I recently lost me wife and daughter, and I want tot tell you how and why that happened.  Sometimes though, I think I'll never know.  My wife's family buried her but I want to take my little girl up to Uluru and lay her down at the feet of that great mountain, that piece of solid rock.

Most of the rest of what I tell you will be true.  Not perfectly, in all the details, but for the most part.
The reason people called me Ernie was because when I was younger, my favorite TV show was Sesame Street. You know how they talk about being stuck to the screen. Well, my mother just about had to scrape me off. Just so as I could help out around the house a bit with the youngest. My real name is Errol by the way. My family started calling me Ernie and I guess the name kind of stuck.

At school, I didn't go much. Why? I guess I just didn't like it. They didn't talk about anything I was interested in. See, I like fishing and camping. Always have and always will. Oh, and I love kicking a football and hitting a ball. I was actually pretty good at both of them, especially football. I wanted to go pro before I did my knee. Never got into the AFL. I like the other one- the real man's game- Rugby League. I still like Karmichael, though.

But I never liked books, not at school anyway. I hated maths, and I hated reading. Why? Because I'm black. And it just seemed like part of the white man's world to me and the teachers never liked me anyway. Besides, I wasn't any good at it.  I kind of fell through the cracks, but they were some pretty deep cracks. I asked for a better word the other day. My reading coach, Mark, told me a "crevice" was a pretty good word to describe what I fell through. I wrote this mostly by myself, but Mark helped me a bit with the spelling, a coupla jokes, and the flow. By the way, I'm only 24.

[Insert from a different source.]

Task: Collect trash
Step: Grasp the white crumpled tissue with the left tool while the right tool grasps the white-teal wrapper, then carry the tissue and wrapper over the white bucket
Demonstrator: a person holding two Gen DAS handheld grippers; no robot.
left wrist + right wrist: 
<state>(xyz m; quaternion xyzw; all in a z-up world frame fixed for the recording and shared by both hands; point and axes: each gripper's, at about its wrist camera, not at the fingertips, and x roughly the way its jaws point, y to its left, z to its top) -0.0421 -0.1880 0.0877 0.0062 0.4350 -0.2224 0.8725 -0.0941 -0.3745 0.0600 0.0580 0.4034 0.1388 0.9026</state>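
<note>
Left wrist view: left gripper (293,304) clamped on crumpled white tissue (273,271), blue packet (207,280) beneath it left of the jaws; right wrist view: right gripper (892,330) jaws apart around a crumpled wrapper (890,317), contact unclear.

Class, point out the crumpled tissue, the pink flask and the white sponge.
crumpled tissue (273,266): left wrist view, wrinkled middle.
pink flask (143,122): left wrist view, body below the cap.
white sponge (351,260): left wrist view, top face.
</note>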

We used to do crazy stuff (not me and coach, guys- me and my friends) when we should have been at school. When did you learn to drive, for instance? I learnt to drive when I was ten! I could barely see the windscreen. We took it slow at first just not to get caught by the cops. One day, I went fishing with my uncle and his friend. He parked the ute and we offloaded this canoe. God, that thing was heavy. Then, my mad bastard uncle said, "Here's what I want you to do, Ernie." I want you to paddle down the river for a bit, just past the old flour mill. We'll park the ute and get the fishing gear out."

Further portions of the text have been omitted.